WASHINGTON, D.C.— The U.S. Chamber of Commerce today released survey results examining the use of confidential information in antitrust proceedings. The Chamber surveyed more than 90 antitrust practitioners covering more than 30 jurisdictions, and found that 75% of respondents felt that antitrust agencies needed to better adhere to internal policies around confidentiality, or felt those practices were in need of reform.
“It is critical that antitrust agencies not make overly broad determinations of confidentiality,” said Sean Heather, executive director for Antitrust Policy at the U.S. Chamber of Commerce. “When they do, it becomes difficult for the target of an investigation to understand the theory of harm and supporting evidence against them. Such practices can be a real challenge to procedural fairness.”
Only 14% of respondents indicated that agencies rarely rely on confidential information and when they do there are adequate means for sharing such information with the target of an investigation in order to mount a defense.

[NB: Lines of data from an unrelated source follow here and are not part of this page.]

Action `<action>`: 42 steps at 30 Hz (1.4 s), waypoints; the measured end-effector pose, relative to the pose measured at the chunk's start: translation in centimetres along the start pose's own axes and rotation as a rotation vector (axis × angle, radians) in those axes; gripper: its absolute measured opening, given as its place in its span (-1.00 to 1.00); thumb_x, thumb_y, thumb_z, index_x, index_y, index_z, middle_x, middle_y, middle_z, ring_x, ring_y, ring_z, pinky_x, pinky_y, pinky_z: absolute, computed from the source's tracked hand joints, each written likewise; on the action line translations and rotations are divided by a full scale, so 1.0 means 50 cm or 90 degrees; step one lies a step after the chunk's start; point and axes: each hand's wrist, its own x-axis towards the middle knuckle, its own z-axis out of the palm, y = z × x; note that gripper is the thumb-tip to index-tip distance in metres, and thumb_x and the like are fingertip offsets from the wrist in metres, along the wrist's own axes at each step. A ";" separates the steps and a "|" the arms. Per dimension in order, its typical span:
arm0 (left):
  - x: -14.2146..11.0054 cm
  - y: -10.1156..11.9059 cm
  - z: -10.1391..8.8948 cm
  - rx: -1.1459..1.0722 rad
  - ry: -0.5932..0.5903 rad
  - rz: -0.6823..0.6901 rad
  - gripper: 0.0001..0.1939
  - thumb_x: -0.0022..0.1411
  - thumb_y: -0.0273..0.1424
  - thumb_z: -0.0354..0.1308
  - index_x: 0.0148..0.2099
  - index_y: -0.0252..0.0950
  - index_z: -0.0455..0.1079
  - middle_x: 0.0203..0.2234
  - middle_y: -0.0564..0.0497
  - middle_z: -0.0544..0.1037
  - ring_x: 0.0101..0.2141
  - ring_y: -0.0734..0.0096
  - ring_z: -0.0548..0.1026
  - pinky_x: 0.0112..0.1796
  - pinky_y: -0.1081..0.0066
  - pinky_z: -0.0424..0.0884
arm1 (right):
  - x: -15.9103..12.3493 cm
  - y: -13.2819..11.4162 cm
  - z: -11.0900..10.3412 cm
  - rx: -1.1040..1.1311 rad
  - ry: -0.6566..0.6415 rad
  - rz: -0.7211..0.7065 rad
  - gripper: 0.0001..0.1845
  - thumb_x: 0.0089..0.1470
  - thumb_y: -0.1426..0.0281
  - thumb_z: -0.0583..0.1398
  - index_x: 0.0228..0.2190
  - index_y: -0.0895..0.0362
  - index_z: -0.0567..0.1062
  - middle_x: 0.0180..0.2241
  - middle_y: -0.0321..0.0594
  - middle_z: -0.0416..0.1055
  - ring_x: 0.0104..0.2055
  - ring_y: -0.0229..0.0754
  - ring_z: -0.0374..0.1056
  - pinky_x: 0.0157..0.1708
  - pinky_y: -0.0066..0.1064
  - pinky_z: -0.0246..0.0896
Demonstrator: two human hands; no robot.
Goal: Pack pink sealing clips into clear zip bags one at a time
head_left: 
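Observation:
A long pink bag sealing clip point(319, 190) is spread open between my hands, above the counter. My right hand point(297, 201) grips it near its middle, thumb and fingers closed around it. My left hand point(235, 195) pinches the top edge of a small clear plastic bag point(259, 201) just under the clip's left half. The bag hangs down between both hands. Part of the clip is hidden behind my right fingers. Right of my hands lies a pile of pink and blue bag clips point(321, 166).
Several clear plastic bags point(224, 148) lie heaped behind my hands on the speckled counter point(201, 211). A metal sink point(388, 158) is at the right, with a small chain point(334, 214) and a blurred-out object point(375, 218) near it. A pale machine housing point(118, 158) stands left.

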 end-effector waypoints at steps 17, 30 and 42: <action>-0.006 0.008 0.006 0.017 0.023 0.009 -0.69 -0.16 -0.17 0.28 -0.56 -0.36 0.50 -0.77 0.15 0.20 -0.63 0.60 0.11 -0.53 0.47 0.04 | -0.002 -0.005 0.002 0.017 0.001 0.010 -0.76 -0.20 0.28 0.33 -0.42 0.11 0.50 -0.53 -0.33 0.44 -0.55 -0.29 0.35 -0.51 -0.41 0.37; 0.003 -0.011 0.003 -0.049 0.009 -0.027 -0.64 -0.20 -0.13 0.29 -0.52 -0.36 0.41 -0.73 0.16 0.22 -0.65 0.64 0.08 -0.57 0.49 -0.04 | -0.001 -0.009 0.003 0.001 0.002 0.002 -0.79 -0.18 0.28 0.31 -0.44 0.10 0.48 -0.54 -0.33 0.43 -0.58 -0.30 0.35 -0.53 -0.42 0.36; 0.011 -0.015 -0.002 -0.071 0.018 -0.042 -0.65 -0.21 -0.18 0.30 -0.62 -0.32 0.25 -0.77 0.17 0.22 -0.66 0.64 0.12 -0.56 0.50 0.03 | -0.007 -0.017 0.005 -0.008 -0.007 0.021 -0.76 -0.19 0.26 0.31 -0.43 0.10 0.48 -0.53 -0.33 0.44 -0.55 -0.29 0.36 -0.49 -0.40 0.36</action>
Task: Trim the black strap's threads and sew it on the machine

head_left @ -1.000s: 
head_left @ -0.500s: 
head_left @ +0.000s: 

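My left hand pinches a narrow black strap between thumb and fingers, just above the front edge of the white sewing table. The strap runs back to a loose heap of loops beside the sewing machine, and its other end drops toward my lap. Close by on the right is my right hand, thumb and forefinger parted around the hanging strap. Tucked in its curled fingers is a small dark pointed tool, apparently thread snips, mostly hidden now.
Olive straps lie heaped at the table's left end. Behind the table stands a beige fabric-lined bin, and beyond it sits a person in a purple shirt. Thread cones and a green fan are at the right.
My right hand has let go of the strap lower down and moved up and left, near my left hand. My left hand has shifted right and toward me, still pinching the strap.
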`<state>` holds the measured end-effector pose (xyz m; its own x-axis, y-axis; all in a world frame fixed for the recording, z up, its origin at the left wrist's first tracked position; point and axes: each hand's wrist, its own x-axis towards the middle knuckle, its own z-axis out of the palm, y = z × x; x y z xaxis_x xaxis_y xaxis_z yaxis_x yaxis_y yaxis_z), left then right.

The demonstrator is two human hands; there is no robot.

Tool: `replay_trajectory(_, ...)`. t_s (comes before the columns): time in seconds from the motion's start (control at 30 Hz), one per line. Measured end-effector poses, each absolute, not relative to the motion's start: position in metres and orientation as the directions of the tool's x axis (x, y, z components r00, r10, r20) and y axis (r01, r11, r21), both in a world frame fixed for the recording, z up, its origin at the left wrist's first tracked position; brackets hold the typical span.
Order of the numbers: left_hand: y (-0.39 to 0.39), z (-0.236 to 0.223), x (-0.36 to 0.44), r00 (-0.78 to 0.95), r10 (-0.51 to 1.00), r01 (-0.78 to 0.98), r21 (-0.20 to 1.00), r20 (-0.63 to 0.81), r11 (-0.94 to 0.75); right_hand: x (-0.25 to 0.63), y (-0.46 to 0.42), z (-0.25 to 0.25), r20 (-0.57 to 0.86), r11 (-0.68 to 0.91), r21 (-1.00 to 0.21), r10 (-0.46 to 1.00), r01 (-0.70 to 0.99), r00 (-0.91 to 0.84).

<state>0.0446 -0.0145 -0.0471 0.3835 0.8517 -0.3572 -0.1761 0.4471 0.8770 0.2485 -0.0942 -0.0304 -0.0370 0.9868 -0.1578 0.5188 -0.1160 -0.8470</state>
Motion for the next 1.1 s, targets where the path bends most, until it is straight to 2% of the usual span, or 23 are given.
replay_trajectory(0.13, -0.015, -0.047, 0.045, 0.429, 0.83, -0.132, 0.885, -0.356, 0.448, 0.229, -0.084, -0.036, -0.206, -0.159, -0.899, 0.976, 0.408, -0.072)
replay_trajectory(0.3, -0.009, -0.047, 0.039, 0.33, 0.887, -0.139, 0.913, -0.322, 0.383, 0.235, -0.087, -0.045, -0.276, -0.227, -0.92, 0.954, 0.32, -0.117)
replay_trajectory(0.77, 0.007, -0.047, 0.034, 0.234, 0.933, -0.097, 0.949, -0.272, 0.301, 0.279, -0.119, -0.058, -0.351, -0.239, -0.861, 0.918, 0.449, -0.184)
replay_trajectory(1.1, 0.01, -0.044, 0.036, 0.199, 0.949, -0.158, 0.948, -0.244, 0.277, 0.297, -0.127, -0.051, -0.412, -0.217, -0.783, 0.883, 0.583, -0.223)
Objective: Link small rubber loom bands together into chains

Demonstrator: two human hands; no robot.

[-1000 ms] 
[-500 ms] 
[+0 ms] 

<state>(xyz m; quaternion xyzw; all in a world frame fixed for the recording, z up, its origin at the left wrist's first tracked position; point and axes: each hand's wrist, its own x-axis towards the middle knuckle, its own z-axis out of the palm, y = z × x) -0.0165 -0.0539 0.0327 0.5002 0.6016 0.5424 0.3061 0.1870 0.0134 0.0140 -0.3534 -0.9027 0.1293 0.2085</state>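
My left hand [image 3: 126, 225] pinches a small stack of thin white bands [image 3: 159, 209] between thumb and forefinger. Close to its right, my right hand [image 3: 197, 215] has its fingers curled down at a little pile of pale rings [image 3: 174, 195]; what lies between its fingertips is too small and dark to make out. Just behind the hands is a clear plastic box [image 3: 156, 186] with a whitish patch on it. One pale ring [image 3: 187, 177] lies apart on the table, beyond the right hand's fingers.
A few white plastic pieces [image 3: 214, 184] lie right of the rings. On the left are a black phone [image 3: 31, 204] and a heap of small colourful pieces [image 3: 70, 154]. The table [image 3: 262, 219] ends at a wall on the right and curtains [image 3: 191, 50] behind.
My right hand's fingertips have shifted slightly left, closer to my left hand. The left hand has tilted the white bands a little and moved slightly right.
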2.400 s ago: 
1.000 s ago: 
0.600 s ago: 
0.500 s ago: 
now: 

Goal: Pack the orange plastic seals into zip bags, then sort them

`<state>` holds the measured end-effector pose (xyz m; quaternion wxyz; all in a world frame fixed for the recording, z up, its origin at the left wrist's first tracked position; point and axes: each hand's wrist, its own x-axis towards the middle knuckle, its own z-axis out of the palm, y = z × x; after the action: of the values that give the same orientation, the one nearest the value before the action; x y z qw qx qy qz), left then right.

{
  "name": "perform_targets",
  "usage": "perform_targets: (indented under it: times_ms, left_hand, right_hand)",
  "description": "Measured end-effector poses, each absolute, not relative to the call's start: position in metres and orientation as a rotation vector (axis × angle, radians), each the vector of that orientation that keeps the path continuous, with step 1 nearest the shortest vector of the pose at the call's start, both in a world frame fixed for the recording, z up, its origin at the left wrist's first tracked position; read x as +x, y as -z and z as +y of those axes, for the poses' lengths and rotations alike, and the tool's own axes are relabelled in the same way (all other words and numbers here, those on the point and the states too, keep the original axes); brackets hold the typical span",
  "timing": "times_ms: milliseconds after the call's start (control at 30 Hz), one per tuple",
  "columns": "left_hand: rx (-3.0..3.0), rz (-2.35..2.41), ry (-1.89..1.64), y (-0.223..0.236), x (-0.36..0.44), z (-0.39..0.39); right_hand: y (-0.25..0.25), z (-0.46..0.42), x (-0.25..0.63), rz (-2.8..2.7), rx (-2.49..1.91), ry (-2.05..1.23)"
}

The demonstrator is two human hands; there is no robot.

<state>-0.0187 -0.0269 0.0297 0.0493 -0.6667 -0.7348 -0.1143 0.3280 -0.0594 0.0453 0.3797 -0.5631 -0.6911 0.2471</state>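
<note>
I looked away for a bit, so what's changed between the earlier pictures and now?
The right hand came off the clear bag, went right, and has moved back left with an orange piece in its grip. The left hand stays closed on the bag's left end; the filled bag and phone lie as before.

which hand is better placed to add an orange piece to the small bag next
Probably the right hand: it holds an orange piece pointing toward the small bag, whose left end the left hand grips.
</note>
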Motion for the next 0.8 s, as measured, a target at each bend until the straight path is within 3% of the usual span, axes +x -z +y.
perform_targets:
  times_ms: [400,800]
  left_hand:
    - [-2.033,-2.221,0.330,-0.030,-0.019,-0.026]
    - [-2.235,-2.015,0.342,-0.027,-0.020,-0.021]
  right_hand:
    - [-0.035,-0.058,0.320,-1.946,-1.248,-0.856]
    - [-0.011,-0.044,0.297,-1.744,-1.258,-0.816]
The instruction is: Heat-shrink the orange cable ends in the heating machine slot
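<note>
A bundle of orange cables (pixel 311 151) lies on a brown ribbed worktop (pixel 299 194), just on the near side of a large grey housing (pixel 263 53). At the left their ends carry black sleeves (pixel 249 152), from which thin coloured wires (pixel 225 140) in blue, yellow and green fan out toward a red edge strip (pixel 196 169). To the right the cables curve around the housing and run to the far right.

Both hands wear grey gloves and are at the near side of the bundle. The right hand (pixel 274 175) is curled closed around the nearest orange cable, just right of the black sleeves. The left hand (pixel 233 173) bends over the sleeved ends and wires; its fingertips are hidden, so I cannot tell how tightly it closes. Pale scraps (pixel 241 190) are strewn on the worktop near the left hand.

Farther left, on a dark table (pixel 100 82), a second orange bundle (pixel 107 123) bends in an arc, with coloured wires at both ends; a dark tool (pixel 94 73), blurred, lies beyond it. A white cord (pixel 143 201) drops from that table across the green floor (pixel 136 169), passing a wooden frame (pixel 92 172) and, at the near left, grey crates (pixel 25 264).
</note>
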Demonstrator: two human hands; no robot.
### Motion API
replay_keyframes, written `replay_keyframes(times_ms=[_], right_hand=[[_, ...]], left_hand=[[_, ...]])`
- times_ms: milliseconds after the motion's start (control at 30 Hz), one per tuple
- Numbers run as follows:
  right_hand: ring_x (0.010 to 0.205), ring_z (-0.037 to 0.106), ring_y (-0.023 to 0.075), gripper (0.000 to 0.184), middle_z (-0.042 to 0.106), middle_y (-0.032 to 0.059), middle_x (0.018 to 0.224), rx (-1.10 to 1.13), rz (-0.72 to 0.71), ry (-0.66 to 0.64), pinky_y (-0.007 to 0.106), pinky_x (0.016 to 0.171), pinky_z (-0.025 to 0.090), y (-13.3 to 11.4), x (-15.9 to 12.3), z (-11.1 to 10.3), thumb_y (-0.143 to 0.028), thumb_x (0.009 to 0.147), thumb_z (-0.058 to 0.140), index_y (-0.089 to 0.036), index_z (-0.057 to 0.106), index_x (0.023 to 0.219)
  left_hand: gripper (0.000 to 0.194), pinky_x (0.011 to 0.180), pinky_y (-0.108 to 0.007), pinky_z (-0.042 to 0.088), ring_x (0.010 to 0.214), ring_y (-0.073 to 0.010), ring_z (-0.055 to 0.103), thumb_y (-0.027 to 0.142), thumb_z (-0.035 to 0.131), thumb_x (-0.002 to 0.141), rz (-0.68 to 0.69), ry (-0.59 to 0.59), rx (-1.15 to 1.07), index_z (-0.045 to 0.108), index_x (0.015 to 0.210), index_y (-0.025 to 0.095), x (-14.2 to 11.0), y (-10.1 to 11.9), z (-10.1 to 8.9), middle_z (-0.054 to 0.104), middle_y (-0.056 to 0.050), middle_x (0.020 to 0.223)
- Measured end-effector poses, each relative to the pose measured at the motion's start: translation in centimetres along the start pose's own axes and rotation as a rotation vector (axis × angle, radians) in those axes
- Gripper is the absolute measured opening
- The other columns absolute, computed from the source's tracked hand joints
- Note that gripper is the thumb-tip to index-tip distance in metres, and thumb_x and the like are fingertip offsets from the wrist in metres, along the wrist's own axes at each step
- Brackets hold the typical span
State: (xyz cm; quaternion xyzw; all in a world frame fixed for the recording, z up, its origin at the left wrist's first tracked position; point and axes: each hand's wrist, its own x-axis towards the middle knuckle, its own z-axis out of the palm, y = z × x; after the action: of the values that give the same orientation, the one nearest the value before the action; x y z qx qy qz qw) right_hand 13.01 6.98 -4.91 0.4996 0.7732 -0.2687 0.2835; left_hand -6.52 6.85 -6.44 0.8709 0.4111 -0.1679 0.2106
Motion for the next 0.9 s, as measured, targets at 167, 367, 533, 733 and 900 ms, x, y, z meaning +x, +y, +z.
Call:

The International Competition Network (ICN), the global body of the world’s antitrust regulators will meet next week in Morocco. As part of a three-year project on the investigative process, the ICN conducted a survey of its members with respect to how confidential information is handled and how it is used in antitrust proceedings. The practitioner survey is intended to be a complement to the agency survey. The survey was conducted by Heather, James Rill, and Charles Webb who serve as non-government advisors to the ICN.
This survey follows up on a previous practitioners survey, also spearheaded by the Chamber, which examined transparency and due process in antitrust proceedings.